November 1, 1901

It is an axiomatic principle in science and philosophy that nobody can move or be put in motion, without being acted upon by some force either material or immaterial. What is this, that comes across me permeating my frame; and walks out on these beautiful hazy days of October? I go out in the woods and get something. When I am thus perambulating I’m not looking for a “lost cause;” yet there is something within me that lifts me up. What is it? Metaphysics tells me it is the power of “Mind over Matter;” Huxley[i] tells me it is “Electricity,” Darwin says, “Galvanism.[ii]” My early education endowed me with an idiosyncrasy that has never been forgotten, and perhaps never will be. Metaphysics may have its place; Huxley may sleep beneath the waters of the Rhine, and Darwin on the “Survival of the Fittest,” may have its run and be admired, but there is a principle inbred within man that looks not only for an after cause, but the grand cause of the beginning. If I by some means could pump the oxygen from the hydrogen in our oceans, they would burn the world up by their own spontaneity. If I could pump the nitrogen from the oxygen in our air carbonic, acid gas would be the result, and we should die of over inflation. This is my idiosyncrasy: there is a just head to all causes, you may call it electricity, or galvanism, or you may call it the power of mind over matter, but the cause remains; digest it if you can. Tom Paine wrote his “Age of Reason” to whip Christianity. What did he come to? Voltaire, one of the smartest men France ever produced, died a comparative imbecile. See my idiosyncrasy?

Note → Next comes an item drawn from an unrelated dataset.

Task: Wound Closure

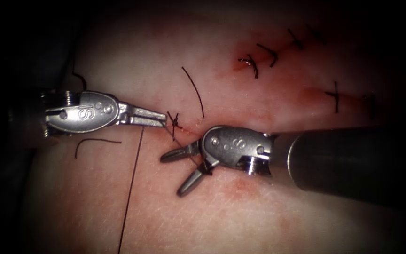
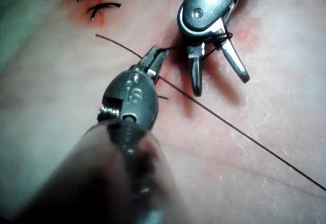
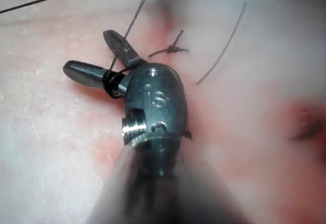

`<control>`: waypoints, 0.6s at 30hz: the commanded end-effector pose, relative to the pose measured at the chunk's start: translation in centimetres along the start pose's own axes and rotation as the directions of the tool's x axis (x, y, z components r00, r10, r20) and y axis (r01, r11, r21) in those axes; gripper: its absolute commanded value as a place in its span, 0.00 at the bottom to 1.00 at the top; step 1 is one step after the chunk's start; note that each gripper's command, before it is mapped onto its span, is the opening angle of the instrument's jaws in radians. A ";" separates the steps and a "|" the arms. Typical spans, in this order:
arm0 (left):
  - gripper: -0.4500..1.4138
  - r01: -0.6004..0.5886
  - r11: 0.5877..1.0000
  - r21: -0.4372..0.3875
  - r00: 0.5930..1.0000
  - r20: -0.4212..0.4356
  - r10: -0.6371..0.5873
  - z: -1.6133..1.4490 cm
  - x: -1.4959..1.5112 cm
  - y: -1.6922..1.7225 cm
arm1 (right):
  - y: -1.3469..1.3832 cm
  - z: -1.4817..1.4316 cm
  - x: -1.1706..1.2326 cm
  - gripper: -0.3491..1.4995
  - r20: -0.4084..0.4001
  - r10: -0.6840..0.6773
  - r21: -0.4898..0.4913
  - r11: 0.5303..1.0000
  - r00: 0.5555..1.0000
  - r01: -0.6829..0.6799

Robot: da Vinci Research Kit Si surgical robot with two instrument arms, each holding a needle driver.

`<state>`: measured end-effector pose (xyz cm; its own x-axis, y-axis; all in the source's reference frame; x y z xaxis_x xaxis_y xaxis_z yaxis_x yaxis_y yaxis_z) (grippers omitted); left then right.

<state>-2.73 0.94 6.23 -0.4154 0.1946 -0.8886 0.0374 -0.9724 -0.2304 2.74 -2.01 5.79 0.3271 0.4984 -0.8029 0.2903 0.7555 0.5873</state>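
- Left tool (image 1: pixel 158 118), jaws together, is clamping the thread (image 1: pixel 130 188) at the knot's (image 1: pixel 175 122) nine o'clock.
- Right tool (image 1: pixel 177 171), jaws apart, is carrying thread wound around its hinge: knot-tying seems in hand; tightening likely calls for opposed tension.

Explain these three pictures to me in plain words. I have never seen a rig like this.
This is a surgical practice robot stitching a cut in pork belly, the tissue. One picture looks down from an endoscope; the other two come from cameras riding on each arm.

The left hand, a slim two-jawed tool, is shut on the thread beside a fresh knot at the cut. The right hand has its jaws spread open, with thread wound around their base; it grips nothing.

A loose curved strand lies above the knot and a cut end of thread below the left tool. Finished stitches sit further right, with red fluid around them.
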 end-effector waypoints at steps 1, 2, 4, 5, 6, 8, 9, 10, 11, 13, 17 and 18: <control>0.00 0.000 1.000 -0.001 1.000 -0.002 0.000 0.08 -0.07 -0.03 | 0.02 0.09 -0.06 0.52 -0.030 0.006 0.009 1.000 1.000 -0.006; 0.00 -0.001 1.000 0.000 1.000 -0.002 0.001 0.10 -0.11 -0.05 | 0.02 0.08 -0.05 0.45 -0.056 0.005 0.015 1.000 0.998 -0.004; 0.00 -0.004 1.000 -0.001 1.000 0.001 0.004 0.12 -0.21 -0.10 | 0.03 0.06 -0.04 0.23 -0.090 0.001 0.027 1.000 0.996 0.001; 0.00 -0.006 1.000 0.002 1.000 0.005 0.006 0.14 -0.26 -0.12 | 0.03 0.04 -0.03 0.13 -0.113 0.001 0.036 0.999 0.994 0.003; 0.00 -0.007 1.000 0.006 1.000 0.010 0.007 0.16 -0.30 -0.13 | 0.03 0.03 -0.03 0.11 -0.139 0.002 0.041 0.999 0.990 0.004; 0.00 -0.014 1.000 0.006 1.000 0.027 0.014 0.22 -0.42 -0.16 | 0.03 0.01 -0.02 0.09 -0.208 0.016 0.051 0.999 0.978 -0.006; 0.00 -0.023 1.000 0.005 0.999 0.035 0.023 0.24 -0.47 -0.16 | 0.03 -0.01 -0.01 0.09 -0.243 0.025 0.055 0.998 0.970 -0.012; 0.00 -0.020 1.000 0.004 0.999 0.043 0.020 0.31 -0.58 -0.15 | 0.04 -0.04 0.00 0.05 -0.311 0.038 0.062 0.998 0.950 -0.020; 0.00 -0.018 1.000 0.003 0.999 0.047 0.018 0.34 -0.62 -0.14 | 0.05 -0.05 0.01 0.05 -0.356 0.054 0.071 0.997 0.933 -0.030; 0.00 -0.015 1.000 -0.003 0.998 0.058 0.015 0.40 -0.70 -0.12 | 0.08 -0.08 0.03 0.05 -0.424 0.070 0.024 0.998 0.903 -0.066; 0.00 -0.006 1.000 0.001 0.998 0.066 0.006 0.49 -0.81 -0.04 | 0.14 -0.17 0.06 0.09 -0.560 0.074 -0.137 0.974 0.825 -0.181; 0.00 -0.003 1.000 0.001 0.998 0.065 0.003 0.49 -0.82 -0.02 | 0.15 -0.19 0.07 0.09 -0.590 0.075 -0.167 0.963 0.804 -0.212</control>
<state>-2.78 0.72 7.09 -0.4743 0.1872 -0.8602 0.0354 -0.9723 -0.2311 2.53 -1.76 5.75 -0.2552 0.7073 -0.6592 0.0424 0.6893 0.7232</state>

Rev. J. A. B. Wilson, on his way from London to his home in San Francisco, stopped over in Milton——his old home–and preached on Sunday morning. Quite a large congregation was present, and $200 was raised to assist in liquidating the debt against the Conference Academy. Mr. Wilson also lectured in the evening to an admiring audience. Presiding Elder Baker was present, and assisted in the exercises. Mr. Wilson left Milton on Monday morning.

There are grape vines in town that are putting forth leaves for the second time this year.

The falling of the decaying leaves from the shade trees of the town, keep the industrious housekeeper busy at this season. All over the town on Saturday morning the ladies were busy sweeping leaves into little piles and burning them. As it was calm, the town was filled with smoke, and on Sunday morning there were apparently as many leaves on the streets as ever. Someone said, “that is the result of having shade trees along the streets.” Give us the trees, and let the leaves take care of themselves, we say.

A force of bricklayers from Baltimore arrived in Milton on Saturday, and on Monday work began in earnest on the bank for the Sussex Safe Title and Deposit Company. Mr. Nailor will push the work rapidly, provided the loafers who hang around the building, can be kept out of the way.

Mr. Clement Hart has been doing some painting around his building during the past week.

Prof. W. G. Fearing is repairing the porch at Captain Frank Carey’s.

Joseph Fields is building new stables on the property lately leased by him, on Magnolia Street.

Paynter’s old mill, recently purchased of the Wagamon Brothers, has been torn away, and a new one on modern principles will be erected on the old site.

The old drying factory of Atkins & Tomlinson, on Magnolia Street, is in a state of “inocuous desuetude.” Dilapidation has doubtless claimed the old building as its victim.

Mr. David Dickerson is repairing the sidewalks to his property, lately purchased from the Batson heirs.

There has been it great amount of tiling and excavating of late in various portions of the town for the purpose of drainage. The refuse water is mostly thrown in the mill race.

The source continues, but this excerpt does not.